Alterações da Lei de Falência poderá Impactar Positivamente na Taxa de Recuperação de Empresas

A atualização da legislação falimentar apresenta condições que favorecem a recuperação judicial das empresas

30 de agosto de 2021
Dr. Alexandre Castanha

Há muito tempo que os empresários brasileiros estão vivenciando crises econômicas decorrentes de fatores políticos e econômicos que o país vem atravessando. Este cenário vem se desenhando muito antes da pandemia de COVID-19.

Não se pode negar que os efeitos econômicos trazidos pelo cenário pandêmico impulsionaram a decadência financeira de diversas empresas. As consequências da crise sanitária no último ano ocasionaram o não cumprimento de obrigações em razão da paralisação temporária imposta a determinadas empresas.

Em meio a toda essa crise que a Lei 14.112/2020 – trouxe atualização à Lei 11.101/2005 – LEI DE FALÊNCIAS E RECUPERAÇÃO JUDICIAL – trazendo importantes alterações que devem impactar positivamente a taxa de sucesso de recuperações aos empresários que se encontram em situações de grave crise financeira.

Verifica-se que a atualização da legislação falimentar apresenta condições que favorecem a recuperação judicial das empresas. Ademais, com a vigência da nova lei, o devedor em recuperação judicial poderá fazer contratos de financiamento assegurado pela alienação fiduciária de bens da empresa ou mesmo por garantia securitária, para tentar salvar a empresa da falência.

As dívidas com a União podem ser parceladas em até 120 parcelas, podendo o débito consolidado ser quitado com entrada de 30% do valor e o restante dividido em até 84 parcelas. O prejuízo fiscal e de base de cálculo negativa da Contribuição Social sobre o Lucro Líquido (CSLL) ou com outros créditos próprios relativos aos tributos administrados pela Secretaria Especial da Receita Federal do Brasil poderão ser utilizados como meio de pagamento. Os créditos, que até então não possuíam autorização para serem parcelados, como os relativos tributos com retenção na fonte ou de terceiros – imposto de renda do empregado, por exemplo – e o Imposto sobre Operações Financeiras (IOF), também poderão ser divididos em até 24 meses.

O devedor ainda tem a sua disposição a oportunidade de firmar acordo quanto aos débitos inscritos em dívida ativa da União; sendo que, terá direito a descontos de até 70% de sua dívida, com possibilidade de parcelamento em até 120 meses e prorrogação do prazo em mais 12 meses, caso a empresa esteja desenvolvendo projetos sociais.
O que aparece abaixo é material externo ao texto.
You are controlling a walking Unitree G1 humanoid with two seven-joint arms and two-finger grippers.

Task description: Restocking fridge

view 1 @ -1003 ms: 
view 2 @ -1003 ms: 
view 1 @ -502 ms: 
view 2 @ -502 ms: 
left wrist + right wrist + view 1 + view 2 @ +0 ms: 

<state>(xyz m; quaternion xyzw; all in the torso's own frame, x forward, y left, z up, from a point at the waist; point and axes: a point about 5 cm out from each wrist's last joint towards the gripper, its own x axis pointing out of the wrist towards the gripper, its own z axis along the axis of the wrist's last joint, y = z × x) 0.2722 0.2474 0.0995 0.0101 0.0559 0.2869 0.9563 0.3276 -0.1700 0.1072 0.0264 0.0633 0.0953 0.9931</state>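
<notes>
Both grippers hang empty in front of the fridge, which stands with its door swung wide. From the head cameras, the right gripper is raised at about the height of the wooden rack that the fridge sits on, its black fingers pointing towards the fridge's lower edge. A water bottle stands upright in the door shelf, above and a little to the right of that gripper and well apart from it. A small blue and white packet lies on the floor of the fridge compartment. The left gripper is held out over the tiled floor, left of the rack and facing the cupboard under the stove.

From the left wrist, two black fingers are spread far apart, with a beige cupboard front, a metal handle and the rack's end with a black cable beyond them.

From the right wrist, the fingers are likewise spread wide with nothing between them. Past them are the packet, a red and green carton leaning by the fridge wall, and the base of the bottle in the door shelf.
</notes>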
A proibição de prorrogação do prazo de 180 dias também já não existe mais, de modo que o mesmo poderá ser prorrogado por até duas vezes, a primeira a critério do juiz e a segunda a critério dos credores.

Os créditos de natureza trabalhista e por acidentes de trabalho serão admitidos na recuperação extrajudicial, desde que haja prévia negociação coletiva com o sindicato da categoria. Ademais, poderá ser prorrogado o prazo em até 2 anos para pagamento dos créditos trabalhista acidentário na recuperação judicial, desde que apresente alguns requisitos legais.

A nova legislação apresenta duas novas formas de recuperação da empresa:

1) conversão da dívida em capital social
2) a venda integral da empresa.

As alterações estimulam a utilização da conciliação e da mediação antecedentes e incidentais no processo de recuperação.

Destaca-se que a atualização da legislação falimentar possibilita a suspensão de execuções contra o devedor por 60 dias, a fim de estimular a composição entre as partes (falido e credores), com utilização de centro de conciliações dos tribunais estaduais (Cejusc) ou câmaras de conciliação e arbitragem.

Diante das inúmeras modificações da Lei de Falências e Recuperação Judicial, revela-se imprescindível a análise da situação financeira das empresas, bem como de suas possibilidades de recolocação no mercado. Todo esse processo deve ser amparado por um trabalho conjunto entre o empresariado e uma assessoria jurídica.